Рассказы о Котовском | страница 66



На дворе поповского дома разожгли костер. Котовский в меховой куртке и алых брюках во все горло распекал командира батареи Просвирина, кроя его божьим матом.

Широкоплечий Просвирин сутулился. Широко раскрытые ладони мясистых толстых рук он держал за спиной, растерянно шевеля большими пальцами; изредка правая рука отрывалась и прикладывалась, дрожа, к козырьку выцветшей защитной фуражки.

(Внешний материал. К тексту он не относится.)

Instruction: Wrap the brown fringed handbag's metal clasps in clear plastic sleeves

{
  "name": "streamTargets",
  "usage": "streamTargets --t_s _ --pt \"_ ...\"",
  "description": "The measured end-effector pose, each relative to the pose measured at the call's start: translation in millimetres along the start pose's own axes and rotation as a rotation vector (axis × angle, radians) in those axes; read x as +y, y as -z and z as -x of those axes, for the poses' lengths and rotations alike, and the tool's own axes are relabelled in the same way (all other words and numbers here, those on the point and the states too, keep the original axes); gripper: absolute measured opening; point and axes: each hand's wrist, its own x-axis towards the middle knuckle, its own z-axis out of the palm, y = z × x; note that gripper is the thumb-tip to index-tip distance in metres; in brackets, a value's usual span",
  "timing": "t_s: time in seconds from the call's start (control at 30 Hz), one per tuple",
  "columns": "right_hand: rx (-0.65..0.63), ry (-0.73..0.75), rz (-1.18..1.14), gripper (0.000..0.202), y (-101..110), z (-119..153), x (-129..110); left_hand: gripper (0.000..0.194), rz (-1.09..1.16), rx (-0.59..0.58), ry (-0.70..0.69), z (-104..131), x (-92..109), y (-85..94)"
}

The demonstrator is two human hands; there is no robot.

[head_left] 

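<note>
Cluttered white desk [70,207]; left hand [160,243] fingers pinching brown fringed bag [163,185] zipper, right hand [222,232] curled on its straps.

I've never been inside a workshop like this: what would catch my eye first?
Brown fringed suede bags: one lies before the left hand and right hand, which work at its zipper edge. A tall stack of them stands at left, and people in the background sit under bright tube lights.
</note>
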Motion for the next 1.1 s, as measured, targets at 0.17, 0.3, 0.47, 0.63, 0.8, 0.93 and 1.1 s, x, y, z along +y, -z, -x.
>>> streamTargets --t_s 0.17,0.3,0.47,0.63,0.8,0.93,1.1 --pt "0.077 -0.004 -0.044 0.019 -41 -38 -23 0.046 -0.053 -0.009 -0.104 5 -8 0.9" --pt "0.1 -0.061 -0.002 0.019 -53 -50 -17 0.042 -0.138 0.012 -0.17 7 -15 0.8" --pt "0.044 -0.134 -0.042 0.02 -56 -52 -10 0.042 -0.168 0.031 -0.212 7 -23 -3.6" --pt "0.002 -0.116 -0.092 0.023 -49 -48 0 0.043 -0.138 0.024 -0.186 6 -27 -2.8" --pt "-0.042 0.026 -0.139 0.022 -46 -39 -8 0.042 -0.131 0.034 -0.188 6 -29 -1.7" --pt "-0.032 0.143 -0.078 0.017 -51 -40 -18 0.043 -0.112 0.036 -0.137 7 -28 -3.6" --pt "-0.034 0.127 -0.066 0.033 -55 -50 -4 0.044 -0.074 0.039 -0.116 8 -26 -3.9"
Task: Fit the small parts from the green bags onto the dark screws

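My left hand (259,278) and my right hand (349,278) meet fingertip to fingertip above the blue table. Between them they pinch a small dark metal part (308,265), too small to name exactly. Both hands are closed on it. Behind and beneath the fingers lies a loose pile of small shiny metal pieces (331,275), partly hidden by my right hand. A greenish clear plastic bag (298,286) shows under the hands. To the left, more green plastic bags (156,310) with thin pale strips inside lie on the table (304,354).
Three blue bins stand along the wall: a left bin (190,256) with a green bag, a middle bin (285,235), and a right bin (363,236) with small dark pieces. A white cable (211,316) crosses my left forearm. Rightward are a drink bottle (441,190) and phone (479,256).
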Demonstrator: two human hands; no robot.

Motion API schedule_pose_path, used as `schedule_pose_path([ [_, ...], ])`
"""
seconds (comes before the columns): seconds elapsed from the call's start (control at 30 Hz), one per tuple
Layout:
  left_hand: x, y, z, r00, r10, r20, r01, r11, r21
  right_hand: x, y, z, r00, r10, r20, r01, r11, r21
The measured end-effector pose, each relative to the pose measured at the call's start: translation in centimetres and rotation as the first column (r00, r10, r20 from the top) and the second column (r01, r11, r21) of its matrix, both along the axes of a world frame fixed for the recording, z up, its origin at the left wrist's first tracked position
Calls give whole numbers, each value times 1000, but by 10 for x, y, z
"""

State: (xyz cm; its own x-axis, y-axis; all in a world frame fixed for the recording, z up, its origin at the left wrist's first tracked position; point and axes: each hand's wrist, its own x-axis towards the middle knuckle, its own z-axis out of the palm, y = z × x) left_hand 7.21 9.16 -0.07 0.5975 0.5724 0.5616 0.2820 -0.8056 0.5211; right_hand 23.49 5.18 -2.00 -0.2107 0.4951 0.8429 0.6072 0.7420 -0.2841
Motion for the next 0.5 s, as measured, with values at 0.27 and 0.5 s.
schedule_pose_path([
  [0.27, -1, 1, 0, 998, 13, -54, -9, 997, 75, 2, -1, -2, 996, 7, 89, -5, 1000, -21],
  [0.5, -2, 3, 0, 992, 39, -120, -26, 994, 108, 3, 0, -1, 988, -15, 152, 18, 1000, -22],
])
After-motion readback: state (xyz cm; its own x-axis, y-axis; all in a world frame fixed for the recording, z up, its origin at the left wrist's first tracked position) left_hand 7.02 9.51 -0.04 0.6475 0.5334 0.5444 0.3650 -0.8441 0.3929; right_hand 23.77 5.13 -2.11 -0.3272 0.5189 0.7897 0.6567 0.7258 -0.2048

Папаша Просвирин в бою казался гигантом, в мирных служебных делах труслив был необычайно и Котовского боялся как огня. Когда в бригаде что-либо случалось и Котовский начинал метать громы и молнии, умудренные опытом командиры под тем или иным предлогом всегда подсовывали ему Просвирина. Седоусый комбат молча стоял перед взбешенным командиром и моргал добрыми глазами. Отругав Просвирина, Котовский обычно сразу же успокаивался. В это памятное утро Просвирину влетело за то, что у него громыхают орудия.

Собрав из обозных и легкораненых сводный пеший эскадрон (дорог был каждый человек) и оставив его вместе с обозом в селе, Котовский вывел бригаду в поле. Выслали головной дозор и незначительное боковое охранение. Бойцы двинулись в молчании, переменным аллюром. Орудия пустили по целине, чтобы меньше было грохота.

В пяти километрах от города поймали двух казаков. Они сообщили, что в Проскурове сосредоточено несколько воинских соединений и громадное количество обозов. Казаков связали и уложили на пулеметные тачанки.

На подступах к городу у железнодорожного переезда Котовский остановил бригаду. По эту сто-рону насыпи дома железнодорожников утопали в фруктовых садах, здесь было много темнее, чем в поле. Эскадронный Вальдман пошел пешком на станцию и, вернувшись через несколько минут, доложил только что пришел с востока эшелон. Петлюровские солдаты бегают по перрону, звеня котелками и громко перекликаясь.

Мимо бригады прошла группа петлюровских офицеров.

— Какая часть — спросил один из них.

Котовцы молчали. Офицер плюнул и присоединился к своим он был заметно навеселе.

Стараясь меньше греметь, папаша Просвирин расставил у самого шлагбаума свои четыре пушки. Артиллеристы бесшумно окопали их, передки отъехали.

Держа растопыренную пятерню у козырька, Просвирин подошел к Котовскому. Теперь это был совсем другой Просвирин, чем в поповском дворе, — хладнокровный, весь какой-то подобранный. Нагнувшись к Просвирину с седла, Котовский вполголоса отдал приказание:

— Два орудия — картечь! Два — высокие разрывы над городом! Круши, папаша!